▸ **ASSIGNED TASK**: Search the listing below for the string "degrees" and copy every line where it occurs.
◇ ◇ ◇ ◇ ◇ ◇ ◇
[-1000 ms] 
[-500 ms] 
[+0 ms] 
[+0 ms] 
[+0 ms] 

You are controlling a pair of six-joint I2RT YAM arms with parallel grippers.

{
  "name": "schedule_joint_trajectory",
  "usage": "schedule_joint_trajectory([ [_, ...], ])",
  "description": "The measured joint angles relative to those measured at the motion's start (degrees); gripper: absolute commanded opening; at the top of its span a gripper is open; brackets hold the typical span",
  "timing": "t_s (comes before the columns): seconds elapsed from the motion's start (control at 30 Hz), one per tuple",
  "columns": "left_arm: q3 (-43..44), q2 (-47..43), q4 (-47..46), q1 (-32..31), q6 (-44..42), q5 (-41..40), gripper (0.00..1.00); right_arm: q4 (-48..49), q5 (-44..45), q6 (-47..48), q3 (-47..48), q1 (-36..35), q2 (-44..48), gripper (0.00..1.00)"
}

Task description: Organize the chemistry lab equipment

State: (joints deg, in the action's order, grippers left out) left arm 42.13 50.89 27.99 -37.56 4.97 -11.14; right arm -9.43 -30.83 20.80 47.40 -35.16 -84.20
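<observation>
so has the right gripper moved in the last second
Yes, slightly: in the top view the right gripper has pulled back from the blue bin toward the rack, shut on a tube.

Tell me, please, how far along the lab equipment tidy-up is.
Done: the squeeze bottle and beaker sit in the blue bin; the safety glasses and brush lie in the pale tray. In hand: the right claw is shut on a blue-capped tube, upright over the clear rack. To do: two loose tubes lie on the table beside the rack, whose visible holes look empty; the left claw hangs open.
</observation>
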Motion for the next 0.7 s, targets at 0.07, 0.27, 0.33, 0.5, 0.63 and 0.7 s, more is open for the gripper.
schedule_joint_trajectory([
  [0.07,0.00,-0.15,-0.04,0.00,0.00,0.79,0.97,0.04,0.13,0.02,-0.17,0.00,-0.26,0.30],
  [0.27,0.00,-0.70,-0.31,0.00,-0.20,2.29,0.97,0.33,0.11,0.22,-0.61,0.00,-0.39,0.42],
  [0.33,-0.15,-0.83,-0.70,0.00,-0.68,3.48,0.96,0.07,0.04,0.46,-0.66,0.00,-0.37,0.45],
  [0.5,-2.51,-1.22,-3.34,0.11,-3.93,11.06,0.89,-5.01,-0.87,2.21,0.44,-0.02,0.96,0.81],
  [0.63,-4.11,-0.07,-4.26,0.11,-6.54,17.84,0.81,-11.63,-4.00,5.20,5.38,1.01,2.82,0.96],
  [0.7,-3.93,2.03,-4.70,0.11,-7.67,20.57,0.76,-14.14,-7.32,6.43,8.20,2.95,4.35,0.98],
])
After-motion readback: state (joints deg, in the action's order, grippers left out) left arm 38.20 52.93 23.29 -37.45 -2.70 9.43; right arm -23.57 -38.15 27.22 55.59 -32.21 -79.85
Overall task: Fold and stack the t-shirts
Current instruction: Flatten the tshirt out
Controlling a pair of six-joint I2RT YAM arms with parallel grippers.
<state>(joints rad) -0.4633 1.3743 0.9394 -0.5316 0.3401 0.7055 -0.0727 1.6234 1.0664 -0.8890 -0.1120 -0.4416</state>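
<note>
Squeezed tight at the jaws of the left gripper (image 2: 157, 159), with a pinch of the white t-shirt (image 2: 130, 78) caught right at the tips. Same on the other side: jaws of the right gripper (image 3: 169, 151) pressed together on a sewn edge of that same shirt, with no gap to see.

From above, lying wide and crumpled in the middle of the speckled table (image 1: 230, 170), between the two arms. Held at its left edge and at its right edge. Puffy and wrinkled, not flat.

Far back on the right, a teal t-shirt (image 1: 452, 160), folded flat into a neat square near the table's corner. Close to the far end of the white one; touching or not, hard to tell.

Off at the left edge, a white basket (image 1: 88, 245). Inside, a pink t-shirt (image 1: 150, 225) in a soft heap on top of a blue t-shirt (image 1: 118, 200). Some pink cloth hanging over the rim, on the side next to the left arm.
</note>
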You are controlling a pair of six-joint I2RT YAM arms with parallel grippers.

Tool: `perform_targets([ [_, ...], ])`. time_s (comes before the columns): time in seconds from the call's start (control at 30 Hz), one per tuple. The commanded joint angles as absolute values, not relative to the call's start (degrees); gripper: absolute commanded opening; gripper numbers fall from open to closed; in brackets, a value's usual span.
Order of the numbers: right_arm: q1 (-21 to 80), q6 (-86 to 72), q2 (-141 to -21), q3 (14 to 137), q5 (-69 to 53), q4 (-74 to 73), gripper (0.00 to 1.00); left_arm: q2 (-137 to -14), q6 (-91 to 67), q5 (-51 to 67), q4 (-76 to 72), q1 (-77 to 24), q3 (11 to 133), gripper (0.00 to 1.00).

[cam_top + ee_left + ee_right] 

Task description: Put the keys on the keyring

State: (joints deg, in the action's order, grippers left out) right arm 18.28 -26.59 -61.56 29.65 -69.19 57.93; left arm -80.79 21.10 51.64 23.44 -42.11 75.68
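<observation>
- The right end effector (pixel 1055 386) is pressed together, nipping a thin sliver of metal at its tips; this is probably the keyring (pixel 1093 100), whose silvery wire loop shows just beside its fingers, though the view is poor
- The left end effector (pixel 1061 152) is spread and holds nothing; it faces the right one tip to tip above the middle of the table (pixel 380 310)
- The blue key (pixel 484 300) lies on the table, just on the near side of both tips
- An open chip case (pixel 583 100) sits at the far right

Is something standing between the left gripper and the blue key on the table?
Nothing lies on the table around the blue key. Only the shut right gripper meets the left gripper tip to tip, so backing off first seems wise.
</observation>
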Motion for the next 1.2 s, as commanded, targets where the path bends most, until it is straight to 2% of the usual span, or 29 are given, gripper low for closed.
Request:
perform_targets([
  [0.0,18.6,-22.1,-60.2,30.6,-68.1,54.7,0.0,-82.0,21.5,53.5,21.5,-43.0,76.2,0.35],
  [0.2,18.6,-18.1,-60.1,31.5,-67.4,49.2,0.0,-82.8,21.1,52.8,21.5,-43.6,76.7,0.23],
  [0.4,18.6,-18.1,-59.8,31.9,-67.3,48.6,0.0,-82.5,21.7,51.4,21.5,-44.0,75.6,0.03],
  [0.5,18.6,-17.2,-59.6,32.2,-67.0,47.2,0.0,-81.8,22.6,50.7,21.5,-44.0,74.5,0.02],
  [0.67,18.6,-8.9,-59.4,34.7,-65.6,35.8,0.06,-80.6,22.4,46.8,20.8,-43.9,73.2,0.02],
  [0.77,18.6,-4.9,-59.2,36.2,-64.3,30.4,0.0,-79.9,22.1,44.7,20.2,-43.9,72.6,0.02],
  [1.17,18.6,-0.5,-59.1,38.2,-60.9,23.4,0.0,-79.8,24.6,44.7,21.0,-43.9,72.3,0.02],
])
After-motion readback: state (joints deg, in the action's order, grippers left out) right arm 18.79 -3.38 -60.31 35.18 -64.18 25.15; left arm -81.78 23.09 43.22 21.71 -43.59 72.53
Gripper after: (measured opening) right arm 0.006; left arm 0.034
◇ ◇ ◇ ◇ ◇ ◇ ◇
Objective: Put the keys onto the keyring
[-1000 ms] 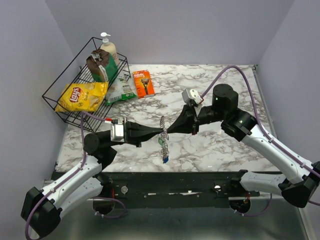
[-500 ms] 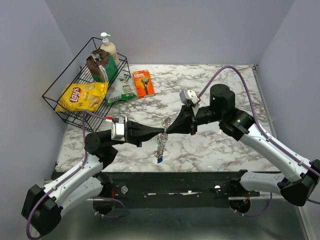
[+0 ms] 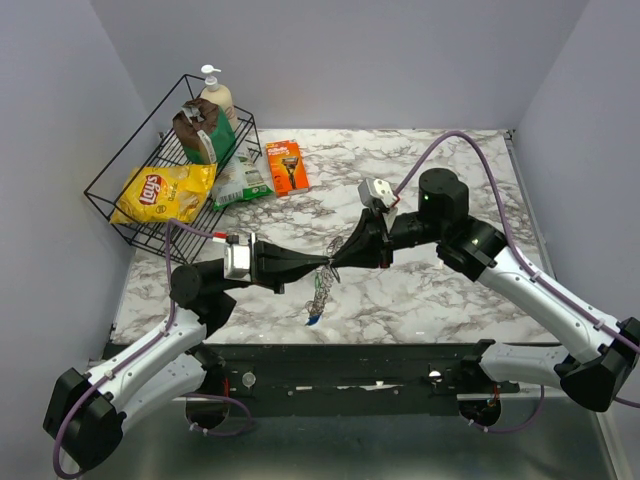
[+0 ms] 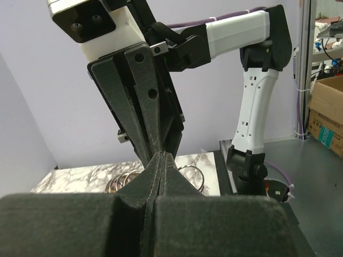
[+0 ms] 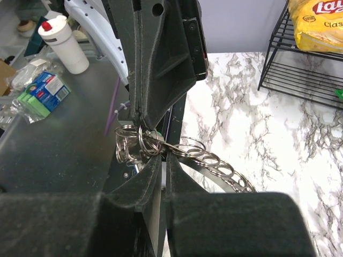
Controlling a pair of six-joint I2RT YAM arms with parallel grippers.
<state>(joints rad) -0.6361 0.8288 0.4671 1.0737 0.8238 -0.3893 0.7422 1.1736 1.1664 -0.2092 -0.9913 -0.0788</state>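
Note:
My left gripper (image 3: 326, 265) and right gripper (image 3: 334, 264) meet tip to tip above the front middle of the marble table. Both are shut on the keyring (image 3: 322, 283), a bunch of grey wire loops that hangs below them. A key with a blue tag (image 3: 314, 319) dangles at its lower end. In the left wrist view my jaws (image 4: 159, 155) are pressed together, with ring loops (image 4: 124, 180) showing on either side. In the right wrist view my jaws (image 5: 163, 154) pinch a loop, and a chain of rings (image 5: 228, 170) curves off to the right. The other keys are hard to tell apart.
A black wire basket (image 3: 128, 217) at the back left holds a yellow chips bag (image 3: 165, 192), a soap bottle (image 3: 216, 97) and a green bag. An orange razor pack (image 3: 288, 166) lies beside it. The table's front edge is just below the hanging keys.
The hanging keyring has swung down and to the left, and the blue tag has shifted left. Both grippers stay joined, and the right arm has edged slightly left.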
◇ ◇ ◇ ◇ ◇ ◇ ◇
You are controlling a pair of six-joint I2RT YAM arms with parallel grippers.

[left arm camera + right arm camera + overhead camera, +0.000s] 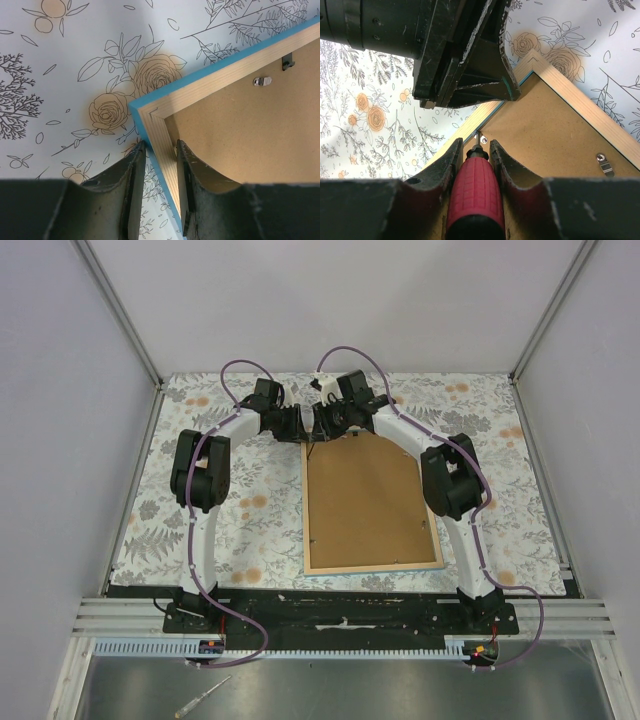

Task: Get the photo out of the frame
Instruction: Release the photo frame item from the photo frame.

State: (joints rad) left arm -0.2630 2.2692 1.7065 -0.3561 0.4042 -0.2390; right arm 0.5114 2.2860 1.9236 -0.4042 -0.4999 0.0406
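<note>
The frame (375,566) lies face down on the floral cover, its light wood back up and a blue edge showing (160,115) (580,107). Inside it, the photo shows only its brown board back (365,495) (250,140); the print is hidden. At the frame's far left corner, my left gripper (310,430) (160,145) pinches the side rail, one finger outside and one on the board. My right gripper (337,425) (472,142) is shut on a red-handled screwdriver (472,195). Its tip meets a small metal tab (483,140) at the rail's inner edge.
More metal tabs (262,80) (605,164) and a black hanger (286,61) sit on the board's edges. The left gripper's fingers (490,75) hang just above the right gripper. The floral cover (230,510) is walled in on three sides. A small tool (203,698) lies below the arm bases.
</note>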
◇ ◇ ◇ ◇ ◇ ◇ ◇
▸ **ANSWER BOX**:
  "description": "The measured joint angles relative to those measured at the motion's start (degrees); gripper: absolute commanded opening; at the top of its span a gripper is open; brackets hold the typical span",
Tool: `perform_targets([ [_, ...], ])`. time_s (comes before the columns): time in seconds from the call's start (control at 30 Hz), one per tuple. The commanded joint angles as absolute values, not relative to the call's start (degrees); gripper: absolute commanded opening; gripper numbers fall from open to closed; in brackets, a value's usual span.

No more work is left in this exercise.